Finalmente, cabe registrar aquilo que já é amplamente conhecido por quem atua na área da educação: dinheiro não é incentivo ao bom desempenho no ensino fundamental e médio. Uma avaliação sobre os impactos sociais e educacionais do Programa Bolsa Escola do Recife, financiada pelo Banco Mundial e pela OIT ao final dos anos 90, realizada junto ao universo de crianças beneficiárias e não beneficiárias, e tendo aplicado provas de matemática e português ao grupo e ao controle, constatou que o benefício não tinha correlação com a performance dos alunos. Seu maior efeito era legitimar a permanência na escola das crianças cujo desempenho era deficiente, o que fatalmente as empurrava para fora do sistema educacional no médio prazo. Outro resultado da pesquisa foi estabelecer que a qualidade da escola (infraestrutura) e dos professores (formação) tinha impacto positivo sobre o desempenho dos alunos, beneficiários ou não.
Nem o Oportunidades do México, cujo valor do benefício aumenta à medida que a criança avança no ensino seriado, associa de forma estrita benefício a desempenho. Passar de ano é suficiente para receber um incentivo maior. Quando à frente do governo do DF, o senador Cristóvão Buarque instituiu uma poupança que seria disponibilizada para o aluno uma vez concluído o ensino fundamental, como um prêmio ao esforço. Agora o que se quer é que alunos pobres estimulem professores desencorajados a melhorar seu próprio desempenho em troca de mais dinheiro. Nada menos didático, formador e civilizatório!

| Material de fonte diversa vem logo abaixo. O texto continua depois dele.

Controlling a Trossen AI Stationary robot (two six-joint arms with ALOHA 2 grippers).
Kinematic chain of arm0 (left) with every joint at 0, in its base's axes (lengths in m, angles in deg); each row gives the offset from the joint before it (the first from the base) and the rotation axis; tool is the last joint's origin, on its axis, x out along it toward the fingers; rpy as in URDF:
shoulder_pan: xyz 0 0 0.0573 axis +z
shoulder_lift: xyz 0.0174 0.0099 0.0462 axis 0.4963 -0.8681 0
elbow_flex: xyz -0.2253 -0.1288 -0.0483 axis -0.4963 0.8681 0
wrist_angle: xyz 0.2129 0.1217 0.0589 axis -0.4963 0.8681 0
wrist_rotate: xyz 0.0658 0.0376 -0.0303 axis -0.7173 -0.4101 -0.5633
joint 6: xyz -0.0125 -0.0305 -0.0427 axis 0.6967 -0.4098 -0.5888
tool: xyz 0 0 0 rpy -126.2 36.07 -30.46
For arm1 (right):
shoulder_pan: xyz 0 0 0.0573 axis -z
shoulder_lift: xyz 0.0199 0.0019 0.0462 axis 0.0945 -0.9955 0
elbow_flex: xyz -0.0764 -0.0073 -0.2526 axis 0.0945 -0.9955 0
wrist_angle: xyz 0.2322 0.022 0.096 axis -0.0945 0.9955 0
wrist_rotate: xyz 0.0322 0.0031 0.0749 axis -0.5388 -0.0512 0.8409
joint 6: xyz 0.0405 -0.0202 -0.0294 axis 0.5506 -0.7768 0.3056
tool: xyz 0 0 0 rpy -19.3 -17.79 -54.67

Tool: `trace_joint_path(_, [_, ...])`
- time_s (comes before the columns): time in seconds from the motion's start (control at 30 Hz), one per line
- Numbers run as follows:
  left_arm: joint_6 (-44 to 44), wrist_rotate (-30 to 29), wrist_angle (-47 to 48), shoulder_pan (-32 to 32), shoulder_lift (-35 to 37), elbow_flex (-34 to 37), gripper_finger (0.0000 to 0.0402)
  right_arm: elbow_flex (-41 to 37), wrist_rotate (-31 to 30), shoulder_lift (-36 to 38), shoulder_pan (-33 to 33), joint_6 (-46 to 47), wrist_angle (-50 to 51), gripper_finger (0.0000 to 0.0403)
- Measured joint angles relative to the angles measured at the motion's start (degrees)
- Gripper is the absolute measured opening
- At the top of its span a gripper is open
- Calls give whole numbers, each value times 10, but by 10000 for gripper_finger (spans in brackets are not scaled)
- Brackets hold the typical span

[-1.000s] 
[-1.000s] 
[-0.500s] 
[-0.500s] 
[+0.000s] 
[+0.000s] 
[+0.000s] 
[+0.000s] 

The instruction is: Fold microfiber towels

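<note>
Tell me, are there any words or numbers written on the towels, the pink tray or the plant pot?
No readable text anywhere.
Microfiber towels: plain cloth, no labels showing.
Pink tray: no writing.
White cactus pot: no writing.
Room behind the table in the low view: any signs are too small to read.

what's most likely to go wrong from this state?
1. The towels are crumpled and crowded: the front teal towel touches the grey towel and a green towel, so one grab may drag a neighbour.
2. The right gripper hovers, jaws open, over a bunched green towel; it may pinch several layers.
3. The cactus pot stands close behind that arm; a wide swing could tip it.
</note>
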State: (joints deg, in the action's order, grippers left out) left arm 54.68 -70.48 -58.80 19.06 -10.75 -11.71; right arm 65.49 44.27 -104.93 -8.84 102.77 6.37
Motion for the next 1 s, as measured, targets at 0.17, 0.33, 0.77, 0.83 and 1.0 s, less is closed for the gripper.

Benefícios assistenciais têm por finalidade dirimir o grau de destituição dos extremamente pobres. O Bolsa Família tem impacto relativamente modesto em retirar da pobreza seus beneficiários. Mas sua incidência na redução da indigência é significativa e valiosa. É um programa que pode ser aprimorado, antes de mais nada tornando-o um direito de todos que preenchem os requisitos de elegibilidade.
Para os desconhecedores da política social brasileira, cabe assinalar que 50% das famílias que ainda vivem abaixo da linha de pobreza do Bolsa Família - renda familiar per capita inferior a R$ 137,00 mensais - não são alcançadas pelo maior programa assistencial do governo, segundo a PNAD 2008. Ou seja, se algo há a fazer para aprimorar o programa, que se avance na direção certa - garantir um direito assegurado pela lei a quem preenche requisitos para habilitação -, em lugar de multiplicar sanções e reduzir cobertura para aqueles cujas oportunidades são escassas, quando existem.
No país das elites que conseguem obter dedução ilimitada de imposto de renda de pessoa física com gastos em saúde, até para cirurgia plástica, os pobres podem ser nominalmente identificados como beneficiários de programas de transferência pública no site do MDS, em nome da transparência e do controle. Mas os beneficiários de isenções bilionárias no IR que, inclusive, deduzem despesas com educação sem que se avalie se seus dependentes foram merecedores desse incentivo, esses têm direito ao sigilo de sua identidade.
O Brasil tem uma lei de renda básica, até hoje letra morta, e um sistema de seguridade social complexo, moderno, abrangente, onde a assistência é um direito inequívoco. A República e a democracia são incompatíveis com valores de apartação.